-------- SUPPLIED MATERIAL --------
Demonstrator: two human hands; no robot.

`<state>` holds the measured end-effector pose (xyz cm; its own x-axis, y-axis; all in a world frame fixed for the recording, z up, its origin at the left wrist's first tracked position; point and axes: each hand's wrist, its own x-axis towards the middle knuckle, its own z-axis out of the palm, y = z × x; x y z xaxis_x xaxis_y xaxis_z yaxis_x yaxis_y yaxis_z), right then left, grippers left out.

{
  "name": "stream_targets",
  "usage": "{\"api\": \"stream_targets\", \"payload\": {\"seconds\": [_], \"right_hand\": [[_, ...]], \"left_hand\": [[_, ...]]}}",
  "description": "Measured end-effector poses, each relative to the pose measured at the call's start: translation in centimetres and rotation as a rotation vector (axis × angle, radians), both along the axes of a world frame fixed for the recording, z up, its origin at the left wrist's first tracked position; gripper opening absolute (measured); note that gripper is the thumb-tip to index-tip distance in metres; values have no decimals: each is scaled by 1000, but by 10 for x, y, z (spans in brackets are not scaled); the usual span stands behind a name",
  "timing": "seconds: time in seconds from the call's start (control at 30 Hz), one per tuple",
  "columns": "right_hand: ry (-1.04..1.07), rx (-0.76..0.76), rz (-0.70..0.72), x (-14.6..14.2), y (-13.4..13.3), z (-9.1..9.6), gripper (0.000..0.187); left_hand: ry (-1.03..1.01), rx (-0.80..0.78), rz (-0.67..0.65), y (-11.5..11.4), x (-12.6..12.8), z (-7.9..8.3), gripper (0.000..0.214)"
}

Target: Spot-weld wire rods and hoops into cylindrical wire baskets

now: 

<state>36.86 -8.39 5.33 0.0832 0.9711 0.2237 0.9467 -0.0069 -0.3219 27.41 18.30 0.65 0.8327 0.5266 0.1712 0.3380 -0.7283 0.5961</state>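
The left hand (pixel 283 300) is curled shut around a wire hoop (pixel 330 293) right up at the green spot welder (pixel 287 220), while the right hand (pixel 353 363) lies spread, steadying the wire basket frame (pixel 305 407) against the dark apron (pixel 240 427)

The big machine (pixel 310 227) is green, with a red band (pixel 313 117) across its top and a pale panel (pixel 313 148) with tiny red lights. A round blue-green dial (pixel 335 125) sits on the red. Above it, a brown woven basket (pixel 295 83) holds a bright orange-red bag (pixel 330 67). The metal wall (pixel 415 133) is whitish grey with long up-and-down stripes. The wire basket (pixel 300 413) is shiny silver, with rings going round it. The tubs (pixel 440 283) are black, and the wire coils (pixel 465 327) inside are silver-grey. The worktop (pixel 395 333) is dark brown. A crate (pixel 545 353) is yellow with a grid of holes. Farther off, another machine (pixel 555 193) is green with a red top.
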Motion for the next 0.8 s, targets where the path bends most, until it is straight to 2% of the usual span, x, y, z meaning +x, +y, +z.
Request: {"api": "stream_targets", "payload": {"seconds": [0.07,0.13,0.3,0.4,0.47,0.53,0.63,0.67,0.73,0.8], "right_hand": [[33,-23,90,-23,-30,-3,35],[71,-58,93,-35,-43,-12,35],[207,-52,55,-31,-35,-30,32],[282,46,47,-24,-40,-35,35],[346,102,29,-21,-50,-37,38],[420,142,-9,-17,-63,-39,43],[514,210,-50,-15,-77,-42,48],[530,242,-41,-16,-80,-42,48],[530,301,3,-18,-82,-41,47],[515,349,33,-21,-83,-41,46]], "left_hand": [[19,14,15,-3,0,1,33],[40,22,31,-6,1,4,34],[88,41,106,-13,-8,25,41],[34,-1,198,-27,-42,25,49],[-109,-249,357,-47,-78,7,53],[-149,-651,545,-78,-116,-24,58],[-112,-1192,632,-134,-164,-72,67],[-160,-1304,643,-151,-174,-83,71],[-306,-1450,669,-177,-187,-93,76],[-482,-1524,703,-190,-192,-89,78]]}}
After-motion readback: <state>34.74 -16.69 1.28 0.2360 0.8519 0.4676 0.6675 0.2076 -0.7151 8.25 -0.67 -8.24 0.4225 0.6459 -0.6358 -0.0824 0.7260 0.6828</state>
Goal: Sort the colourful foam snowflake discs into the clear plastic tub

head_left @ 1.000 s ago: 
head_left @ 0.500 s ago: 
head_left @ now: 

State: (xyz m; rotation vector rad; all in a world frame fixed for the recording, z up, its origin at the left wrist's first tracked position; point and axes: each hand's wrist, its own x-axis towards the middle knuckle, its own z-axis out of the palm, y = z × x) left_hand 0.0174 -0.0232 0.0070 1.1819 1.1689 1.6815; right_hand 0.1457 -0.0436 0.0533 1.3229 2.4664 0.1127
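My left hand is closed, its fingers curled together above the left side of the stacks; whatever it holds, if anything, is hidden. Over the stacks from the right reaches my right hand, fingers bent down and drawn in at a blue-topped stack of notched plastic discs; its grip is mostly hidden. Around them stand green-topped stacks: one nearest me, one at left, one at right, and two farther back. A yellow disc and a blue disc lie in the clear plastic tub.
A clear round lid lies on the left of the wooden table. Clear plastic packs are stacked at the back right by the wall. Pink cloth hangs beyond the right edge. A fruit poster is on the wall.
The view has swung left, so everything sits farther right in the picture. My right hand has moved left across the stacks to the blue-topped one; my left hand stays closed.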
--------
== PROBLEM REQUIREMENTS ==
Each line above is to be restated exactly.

== EXERCISE OUTPUT ==
Demonstrator: two human hands; no robot.

`<state>` holds the measured end-effector pose (xyz cm; its own x-axis, y-axis; all in a world frame fixed for the recording, z up, its origin at the left wrist's first tracked position; point and axes: each hand's wrist, its own x-axis towards the middle knuckle, its own z-axis out of the palm, y = z × x; x y z xaxis_x xaxis_y xaxis_z yaxis_x yaxis_y yaxis_z), right then left, grippers left out.

{
  "name": "stream_targets",
  "usage": "{\"api\": \"stream_targets\", \"payload\": {\"seconds\": [_], \"right_hand\": [[_, ...]], \"left_hand\": [[_, ...]]}}",
  "description": "Measured end-effector poses, each relative to the pose measured at the call's start: translation in centimetres and rotation as a rotation vector (axis × angle, radians), both along the axes of a world frame fixed for the recording, z up, its origin at the left wrist's first tracked position; gripper opening absolute (measured); note that gripper is the thumb-tip to index-tip distance in metres; values have no decimals: each is scaled by 1000, but by 10 for x, y, z (spans in brackets are not scaled); the usual span stands behind a name",
  "timing": "seconds: time in seconds from the call's start (control at 30 Hz), one per tuple",
  "columns": "right_hand: ry (-1.04..1.07), rx (-0.76..0.76), rz (-0.70..0.72), x (-14.6..14.2), y (-13.4..13.3), z (-9.1..9.6), gripper (0.000..0.187); left_hand: ry (-1.03..1.01), rx (-0.80..0.78), rz (-0.67..0.65), y (-11.5..11.4), x (-12.6..12.8), z (-7.9..8.3), gripper (0.000..0.214)"
}

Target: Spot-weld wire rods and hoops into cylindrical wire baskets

now: 

<state>36.86 -8.39 5.33 0.0832 0.9711 0.2237 0.9467 -0.0069 -0.3219 27.41 18.30 0.65 0.8327 0.5266 0.1712 0.3380 -0.7283 0.5961</state>
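The left hand (pixel 283 300) is curled shut around a wire hoop (pixel 330 293) right up at the green spot welder (pixel 287 220), while the right hand (pixel 353 363) lies spread, steadying the wire basket frame (pixel 305 407) against the dark apron (pixel 240 427)

The big machine (pixel 310 227) is green, with a red band (pixel 313 117) across its top and a pale panel (pixel 313 148) with tiny red lights. A round blue-green dial (pixel 335 125) sits on the red. Above it, a brown woven basket (pixel 295 83) holds a bright orange-red bag (pixel 330 67). The metal wall (pixel 415 133) is whitish grey with long up-and-down stripes. The wire basket (pixel 300 413) is shiny silver, with rings going round it. The tubs (pixel 440 283) are black, and the wire coils (pixel 465 327) inside are silver-grey. The worktop (pixel 395 333) is dark brown. A crate (pixel 545 353) is yellow with a grid of holes. Farther off, another machine (pixel 555 193) is green with a red top.
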Motion for the next 0.8 s, targets where the path bends most, until it is straight to 2% of the usual span, x, y, z meaning +x, +y, +z.
Request: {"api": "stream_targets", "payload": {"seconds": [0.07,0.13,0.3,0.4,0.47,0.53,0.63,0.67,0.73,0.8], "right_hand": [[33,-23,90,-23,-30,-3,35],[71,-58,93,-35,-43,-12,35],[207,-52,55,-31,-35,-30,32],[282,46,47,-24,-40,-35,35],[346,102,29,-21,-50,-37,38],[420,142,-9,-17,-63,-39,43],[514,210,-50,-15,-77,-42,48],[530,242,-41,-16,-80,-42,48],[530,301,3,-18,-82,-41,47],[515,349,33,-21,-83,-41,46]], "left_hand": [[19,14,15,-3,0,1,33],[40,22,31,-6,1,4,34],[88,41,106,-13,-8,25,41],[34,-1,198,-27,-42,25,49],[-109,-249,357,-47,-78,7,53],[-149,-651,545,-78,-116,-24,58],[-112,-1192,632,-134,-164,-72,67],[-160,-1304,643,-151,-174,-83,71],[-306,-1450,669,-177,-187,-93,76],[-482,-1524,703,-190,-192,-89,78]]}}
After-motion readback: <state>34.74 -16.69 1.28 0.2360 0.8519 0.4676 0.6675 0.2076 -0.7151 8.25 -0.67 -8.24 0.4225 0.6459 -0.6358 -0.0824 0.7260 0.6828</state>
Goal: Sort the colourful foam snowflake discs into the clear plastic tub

head_left @ 1.000 s ago: 
head_left @ 0.500 s ago: 
head_left @ now: 

State: (xyz m; rotation vector rad; all in a world frame fixed for the recording, z up, its origin at the left wrist's first tracked position; point and axes: each hand's wrist, its own x-axis towards the middle knuckle, its own z-axis out of the palm, y = z × x) left_hand 0.0174 -0.0232 0.0070 1.1819 1.1689 1.6815; right_hand 0.1457 -0.0436 0.0533 1.3229 2.4664 0.1127
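My left hand is closed, its fingers curled together above the left side of the stacks; whatever it holds, if anything, is hidden. Over the stacks from the right reaches my right hand, fingers bent down and drawn in at a blue-topped stack of notched plastic discs; its grip is mostly hidden. Around them stand green-topped stacks: one nearest me, one at left, one at right, and two farther back. A yellow disc and a blue disc lie in the clear plastic tub.
A clear round lid lies on the left of the wooden table. Clear plastic packs are stacked at the back right by the wall. Pink cloth hangs beyond the right edge. A fruit poster is on the wall.
The view has swung left, so everything sits farther right in the picture. My right hand has moved left across the stacks to the blue-topped one; my left hand stays closed.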

There is nothing further to add to the answer.